● WORK REQUEST
Please retype the data below line for line and leave out every picture.

● SOURCE INFORMATION
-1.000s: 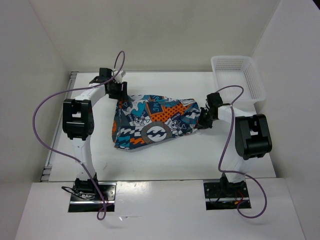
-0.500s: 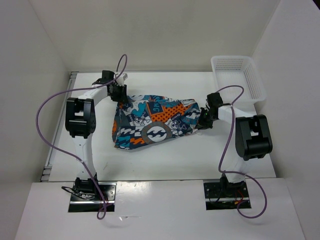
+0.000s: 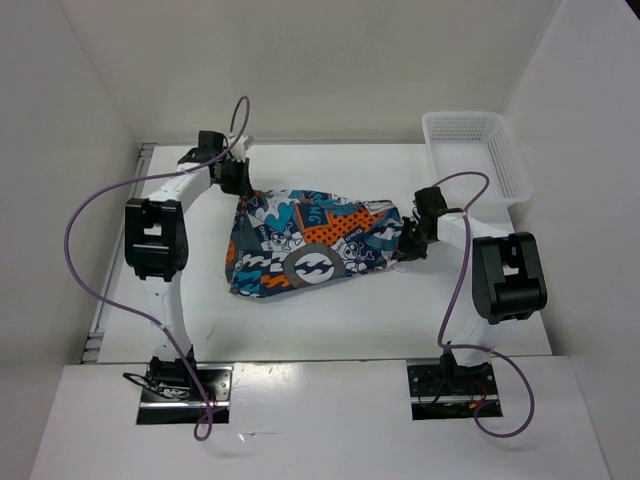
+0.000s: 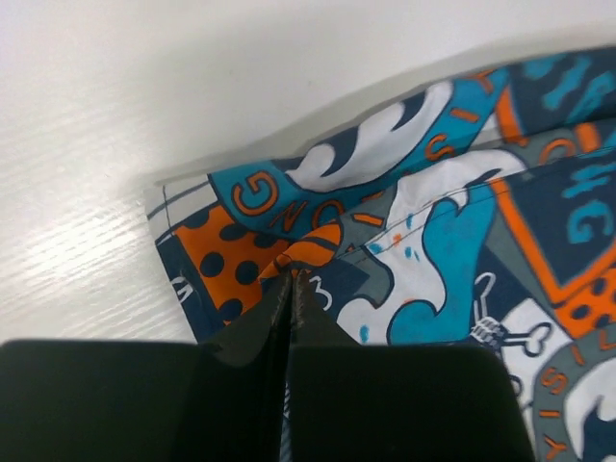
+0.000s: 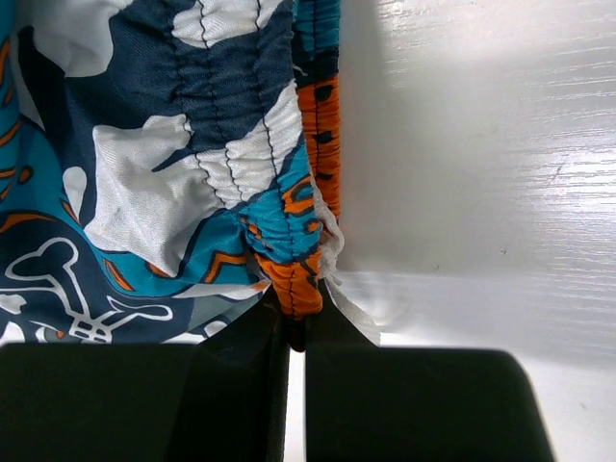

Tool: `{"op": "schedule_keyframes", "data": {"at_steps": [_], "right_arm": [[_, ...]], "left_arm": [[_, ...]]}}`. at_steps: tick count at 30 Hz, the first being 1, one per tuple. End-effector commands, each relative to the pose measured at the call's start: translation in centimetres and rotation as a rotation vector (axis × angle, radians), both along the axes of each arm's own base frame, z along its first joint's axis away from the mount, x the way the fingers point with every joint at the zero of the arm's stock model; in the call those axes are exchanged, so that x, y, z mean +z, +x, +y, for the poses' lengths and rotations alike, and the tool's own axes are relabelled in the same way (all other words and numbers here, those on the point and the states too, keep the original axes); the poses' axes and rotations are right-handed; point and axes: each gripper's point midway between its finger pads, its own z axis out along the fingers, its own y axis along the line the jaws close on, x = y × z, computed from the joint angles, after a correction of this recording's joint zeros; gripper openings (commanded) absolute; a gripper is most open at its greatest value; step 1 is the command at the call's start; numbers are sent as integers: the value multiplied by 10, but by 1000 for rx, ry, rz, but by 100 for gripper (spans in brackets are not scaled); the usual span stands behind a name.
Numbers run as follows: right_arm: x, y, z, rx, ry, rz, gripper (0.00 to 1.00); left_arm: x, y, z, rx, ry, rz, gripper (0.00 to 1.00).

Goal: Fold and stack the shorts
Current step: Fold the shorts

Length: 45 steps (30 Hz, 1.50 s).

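shorts (image 3: 310,245) mid-table, mostly flat | left gripper (image 3: 243,190) pinches their 10 o'clock corner, right gripper (image 3: 405,245) pinches the 3 o'clock edge | I'd lift both together, cloth taut (uneven pull means crooked fold)

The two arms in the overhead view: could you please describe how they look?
Both the left arm and the right arm have white links with boxy black joint housings and stand on metal base plates. A purple cable loops loosely along each. In the wrist views, the fingers are plain matte black, tapering to narrow tips.
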Motion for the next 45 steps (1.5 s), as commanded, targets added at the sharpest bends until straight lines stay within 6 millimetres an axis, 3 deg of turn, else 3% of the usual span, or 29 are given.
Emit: {"op": "schedule_keyframes", "data": {"at_steps": [1,4,7,10,11,12,14,15,17,19,20,21,24,26,28,29,30,31,32,34,35,38,39,45], "right_arm": [[6,-1,-5,-2,-17,-20,0],[9,3,-5,-2,-15,-32,0],[10,8,-1,5,2,-32,0],[17,18,4,4,27,-53,0],[18,18,5,0,38,-50,0],[18,20,6,0,39,-59,0],[18,21,8,4,49,-56,0],[18,21,8,4,49,-56,10],[18,23,10,9,58,-55,25],[21,28,12,22,68,-79,42],[21,27,14,28,81,-78,46],[22,27,16,34,93,-77,53],[22,24,17,46,97,-70,57],[32,26,18,31,107,-92,60],[44,26,13,-9,108,-114,66],[47,26,13,-45,118,-122,68],[53,27,13,-62,128,-133,70],[56,25,12,-84,130,-146,73],[62,28,14,-117,151,-159,74],[55,27,11,-165,153,-158,77],[57,29,11,-210,168,-162,77],[42,29,11,-259,176,-129,77],[39,29,12,-282,185,-110,77],[10,31,14,-340,195,-31,77]], "left_arm": [[87,16,-6,-20,-19,-171,0],[124,31,3,23,21,-253,0],[123,48,12,66,62,-273,0],[99,57,22,105,107,-240,0],[100,63,26,123,124,-248,0],[82,64,27,126,135,-210,0],[68,67,29,131,145,-186,0],[52,68,31,137,157,-158,0],[44,70,32,142,166,-147,0],[38,73,32,142,166,-147,7],[34,75,32,142,166,-145,23],[30,75,32,140,167,-132,31],[47,74,36,144,158,-146,52],[75,67,40,149,147,-181,58],[77,52,48,164,156,-164,63],[96,45,50,175,162,-193,65],[97,36,50,174,164,-178,65],[84,23,52,177,176,-139,67],[92,13,53,177,176,-139,67],[87,-6,53,174,180,-108,67],[63,-24,53,168,188,-34,67],[35,-48,54,159,197,53,67],[16,-64,52,145,190,109,67],[-8,-93,44,112,156,186,68]]}}
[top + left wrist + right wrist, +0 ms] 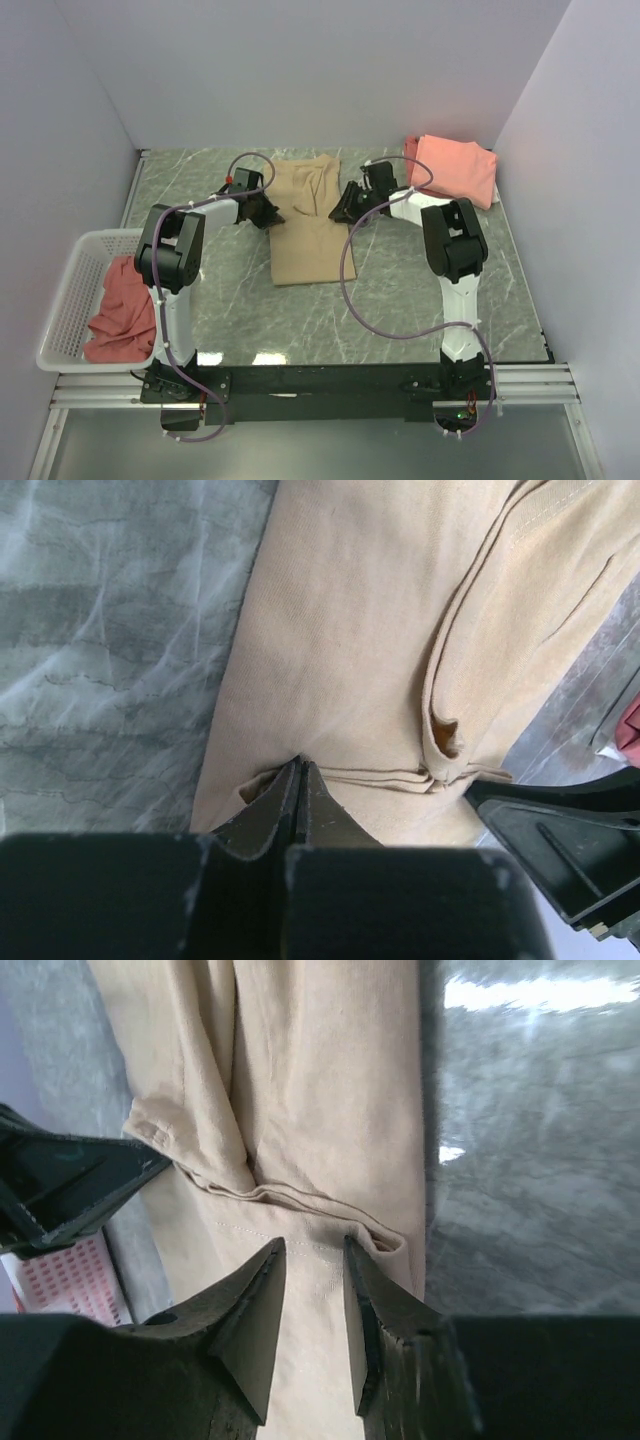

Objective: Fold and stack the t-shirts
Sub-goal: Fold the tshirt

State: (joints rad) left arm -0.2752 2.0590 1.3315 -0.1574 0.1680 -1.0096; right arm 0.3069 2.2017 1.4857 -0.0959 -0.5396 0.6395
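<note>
A tan t-shirt [305,225] lies partly folded in the middle of the table, with a crosswise fold about halfway up. My left gripper [268,211] is at the fold's left edge. In the left wrist view it [298,765] is shut, its tips pinching the puckered fold of the tan t-shirt [340,650]. My right gripper [341,212] is at the fold's right edge. In the right wrist view it [312,1248] is open, its fingers just above the tan t-shirt [320,1080] beside the fold.
A folded salmon t-shirt [455,165] lies at the back right. A white basket [75,260] at the left edge holds a crumpled red-pink t-shirt [122,310]. Each wrist view shows the other gripper close by.
</note>
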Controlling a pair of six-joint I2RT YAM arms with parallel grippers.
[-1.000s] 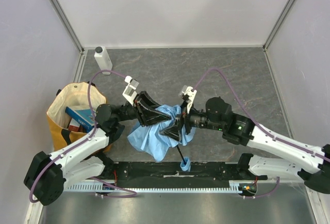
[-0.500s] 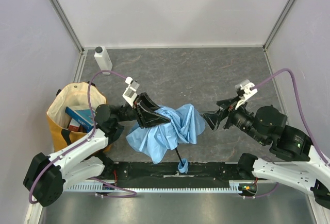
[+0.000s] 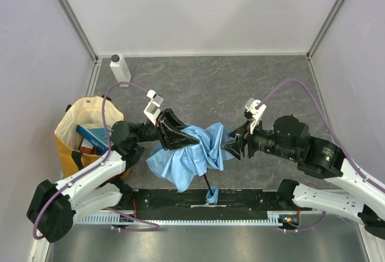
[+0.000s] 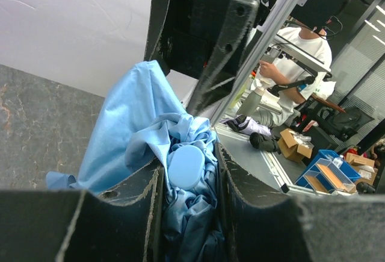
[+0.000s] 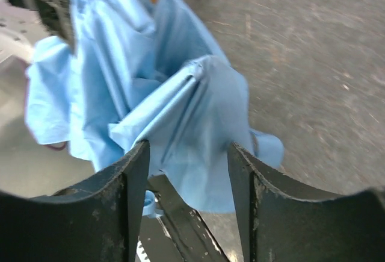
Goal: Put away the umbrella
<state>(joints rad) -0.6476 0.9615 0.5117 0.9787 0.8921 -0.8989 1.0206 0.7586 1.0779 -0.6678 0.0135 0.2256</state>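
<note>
While the left gripper (image 3: 187, 140) is staying put, change: the right gripper (image 3: 232, 149) is swinging back in from the right side of the frame to the right edge of the umbrella (image 3: 194, 153), jaws narrowing.
Left gripper grip: clamping bunched fabric and a rounded blue cap (image 4: 186, 165).
Right gripper jaws: standing apart, with a fabric fold (image 5: 180, 111) showing between them.
Umbrella place: sitting centre frame, between both grippers.
Umbrella look: sky-blue canopy hanging crumpled over the grey table (image 3: 240, 87); black shaft (image 3: 209, 185) pointing toward the bottom edge, ending in a blue piece.
</note>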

● RESPONSE
-1.000s: 
-0.500s: 
+0.000s: 
+0.000s: 
+0.000s: 

Tool: `{"op": "schedule_keyframes", "data": {"at_steps": [_], "right_arm": [[_, ...]], "left_arm": [[_, ...]]}}`. at_steps: tick count at 30 Hz, the first being 1, one per tuple. End-effector commands, each relative to the pose measured at the call's start: translation in centimetres and rotation as a rotation vector (axis × angle, radians), both along the axes of each arm's own base frame, z along its first joint's axis away from the mount, x the way the fingers point with every joint at the zero of the arm's stock model; in the call those axes are exchanged, so that x, y, z mean +z, +x, +y, for the poses' lengths and rotations alike, and the tool's own axes are relabelled in the same way (all other words and numbers here, those on the point and the states too, keep the original axes); the poses' axes and rotations are right-handed; point and axes: each gripper's point midway between its finger pads, its own z axis out along the fingers, its own y axis along the line the jaws close on, x = y × z, computed from the joint angles, after a correction of this recording's joint zeros; gripper openings (commanded) absolute; a gripper is most open at its greatest value; step 1 is the command at the call's start; numbers are sent as integers: the value multiplied by 10, but by 1000 for rx, ry, rz, but by 100 for gripper (spans in brackets are not scaled); the usual span stands behind a name.
Numbers run as follows: right_arm: x, y, z, rx, ry, rz, gripper (0.00 to 1.00); left_arm: x, y, z, rx, ry, rz, gripper (0.00 to 1.00).

Goal: Fold and stack the shorts
Current step: Fold the shorts

Length: 45 steps (30 Hz, 1.50 s).

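shorts (image 3: 310,245) mid-table, mostly flat | left gripper (image 3: 243,190) pinches their 10 o'clock corner, right gripper (image 3: 405,245) pinches the 3 o'clock edge | I'd lift both together, cloth taut (uneven pull means crooked fold)

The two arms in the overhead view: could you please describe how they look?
Both the left arm and the right arm have white links with boxy black joint housings and stand on metal base plates. A purple cable loops loosely along each. In the wrist views, the fingers are plain matte black, tapering to narrow tips.
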Motion for the next 45 steps (1.5 s), as commanded, targets added at the sharpest bends until straight lines stay within 6 millimetres an axis, 3 deg of turn, else 3% of the usual span, or 29 are given.
Emit: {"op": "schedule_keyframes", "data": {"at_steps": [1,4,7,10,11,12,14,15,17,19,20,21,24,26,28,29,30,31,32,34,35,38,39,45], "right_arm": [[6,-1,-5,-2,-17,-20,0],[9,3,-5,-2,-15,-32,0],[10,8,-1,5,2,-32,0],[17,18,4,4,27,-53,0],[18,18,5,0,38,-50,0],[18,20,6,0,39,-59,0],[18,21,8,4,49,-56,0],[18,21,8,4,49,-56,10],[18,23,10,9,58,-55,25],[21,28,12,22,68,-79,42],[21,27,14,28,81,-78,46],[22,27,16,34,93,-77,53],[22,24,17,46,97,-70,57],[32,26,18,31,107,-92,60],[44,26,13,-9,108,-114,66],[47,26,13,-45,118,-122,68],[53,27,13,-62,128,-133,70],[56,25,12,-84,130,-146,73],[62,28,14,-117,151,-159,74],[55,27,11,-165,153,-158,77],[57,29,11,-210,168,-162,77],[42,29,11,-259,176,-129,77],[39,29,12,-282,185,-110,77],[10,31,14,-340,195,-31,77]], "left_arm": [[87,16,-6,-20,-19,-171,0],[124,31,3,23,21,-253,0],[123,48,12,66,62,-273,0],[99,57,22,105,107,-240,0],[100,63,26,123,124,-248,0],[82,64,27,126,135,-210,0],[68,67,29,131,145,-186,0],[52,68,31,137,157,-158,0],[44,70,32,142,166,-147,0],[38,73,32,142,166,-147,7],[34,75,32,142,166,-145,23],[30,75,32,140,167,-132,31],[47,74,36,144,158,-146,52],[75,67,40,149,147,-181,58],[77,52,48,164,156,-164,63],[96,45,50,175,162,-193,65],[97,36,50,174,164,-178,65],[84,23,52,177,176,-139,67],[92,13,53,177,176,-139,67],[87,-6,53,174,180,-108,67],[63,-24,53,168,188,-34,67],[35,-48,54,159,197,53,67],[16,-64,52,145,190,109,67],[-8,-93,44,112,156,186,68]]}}
[top + left wrist + right wrist, +0 ms] 

Objective: Fold and stack the t-shirts
Sub-goal: Fold the tshirt

State: (joints rad) left arm -0.2752 2.0590 1.3315 -0.1574 0.1680 -1.0096; right arm 0.3069 2.2017 1.4857 -0.0959 -0.5396 0.6395
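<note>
A tan t-shirt [305,225] lies partly folded in the middle of the table, with a crosswise fold about halfway up. My left gripper [268,211] is at the fold's left edge. In the left wrist view it [298,765] is shut, its tips pinching the puckered fold of the tan t-shirt [340,650]. My right gripper [341,212] is at the fold's right edge. In the right wrist view it [312,1248] is open, its fingers just above the tan t-shirt [320,1080] beside the fold.
A folded salmon t-shirt [455,165] lies at the back right. A white basket [75,260] at the left edge holds a crumpled red-pink t-shirt [122,310]. Each wrist view shows the other gripper close by.
</note>
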Controlling a pair of six-joint I2RT YAM arms with parallel grippers.
[-1.000s] 
[-0.500s] 
[+0.000s] 
[+0.000s] 
[+0.000s] 
Goal: Put away the umbrella
<state>(joints rad) -0.6476 0.9615 0.5117 0.9787 0.8921 -0.8989 1.0206 0.7586 1.0779 -0.6678 0.0135 0.2256</state>
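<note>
While the left gripper (image 3: 187, 140) is staying put, change: the right gripper (image 3: 232, 149) is swinging back in from the right side of the frame to the right edge of the umbrella (image 3: 194, 153), jaws narrowing.
Left gripper grip: clamping bunched fabric and a rounded blue cap (image 4: 186, 165).
Right gripper jaws: standing apart, with a fabric fold (image 5: 180, 111) showing between them.
Umbrella place: sitting centre frame, between both grippers.
Umbrella look: sky-blue canopy hanging crumpled over the grey table (image 3: 240, 87); black shaft (image 3: 209, 185) pointing toward the bottom edge, ending in a blue piece.
</note>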

That is the complete output for this exercise.